Sergio Vale, da MB Associados, diz que, depois de alguns saltos no preço, o mercado futuro de carnes até se acomodou um pouco, abaixo de R$ 95. Ele acha que poderá haver pressão na entressafra, ainda não incorporada nos futuros. O risco é de que, no segundo semestre, o “boi seja o que o arroz e o feijão foram nos últimos meses”.
Para o professor Luiz Roberto, o IPA agrícola, que saiu na quarta-feira, preocupa; a alta dos alimentos continua muito forte no atacado:
— Se tivesse que fazer uma projeção para o segundo semestre, diria que é de incerteza, com viés de alta.
A previsão dele para 2008 é de um IPCA em 6,5% — no teto da meta.
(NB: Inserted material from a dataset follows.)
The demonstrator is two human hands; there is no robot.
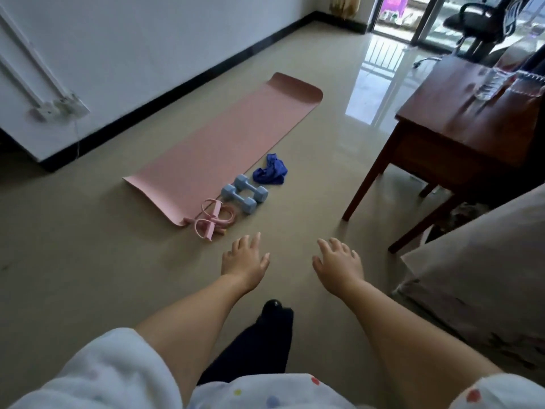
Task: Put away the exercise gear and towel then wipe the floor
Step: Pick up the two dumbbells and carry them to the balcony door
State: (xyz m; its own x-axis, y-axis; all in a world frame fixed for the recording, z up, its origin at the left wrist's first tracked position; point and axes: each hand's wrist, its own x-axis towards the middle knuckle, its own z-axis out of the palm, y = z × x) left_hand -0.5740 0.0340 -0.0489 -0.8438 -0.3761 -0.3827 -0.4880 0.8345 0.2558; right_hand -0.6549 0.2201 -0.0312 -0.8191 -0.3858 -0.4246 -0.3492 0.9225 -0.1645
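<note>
A pink exercise mat (224,140) lies unrolled on the tiled floor, running toward the far wall. Beside its near end sit two light-blue dumbbells (244,193), a pink pedal resistance band (208,218) tangled with a pink cord, and a crumpled blue towel (270,170). My left hand (244,259) and my right hand (337,261) are stretched out in front of me above the floor, fingers relaxed and spread, holding nothing. Both hover short of the gear.
A brown wooden table (460,113) with a plastic bottle (491,84) stands at the right. A covered sofa (483,267) fills the near right. An office chair (483,22) stands by the balcony door. My dark-socked foot (274,312) is below my hands.
</note>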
Fabio Silveira está com 6,3%. O IPCA de ontem veio 0,74%; isso fez o índice em 12 meses pular para 6,06%. Se for 0,7% no próximo mês, o país já vai ultrapassar o limite da meta.
— O problema é que, no segundo semestre, ainda terá muito preço administrado, como as tarifas de ônibus, que provavelmente terão aumentos após as eleições. Os serviços vão continuar pressionados e, quanto aos alimentos, ainda não se tem muita clareza, ainda que haja chances de que se acomodem um pouco — analisa o professor.
Com a inflação quase furando a meta, choques externos e crise de alimentos, este é um momento decisivo: se forem religados os mecanismos de indexação de salários, se os serviços conseguirem emplacar os reajustes que estão tentando, o país pode reavivar velhos fantasmas. Cena da vida real: o barbeiro do ministro Miguel Jorge reajustou o preço em 20%; e, neste caso, a demanda é inelástica, o ministro tem que cortar os cabelos de três em três semanas.
O ministro está entusiasmado, com razão, com os investimentos em andamento em vários setores e estados, pelo país afora. Para evitar que a boa notícia seja o combustível para a alta da inflação, é preciso que o governo contenha seus gastos.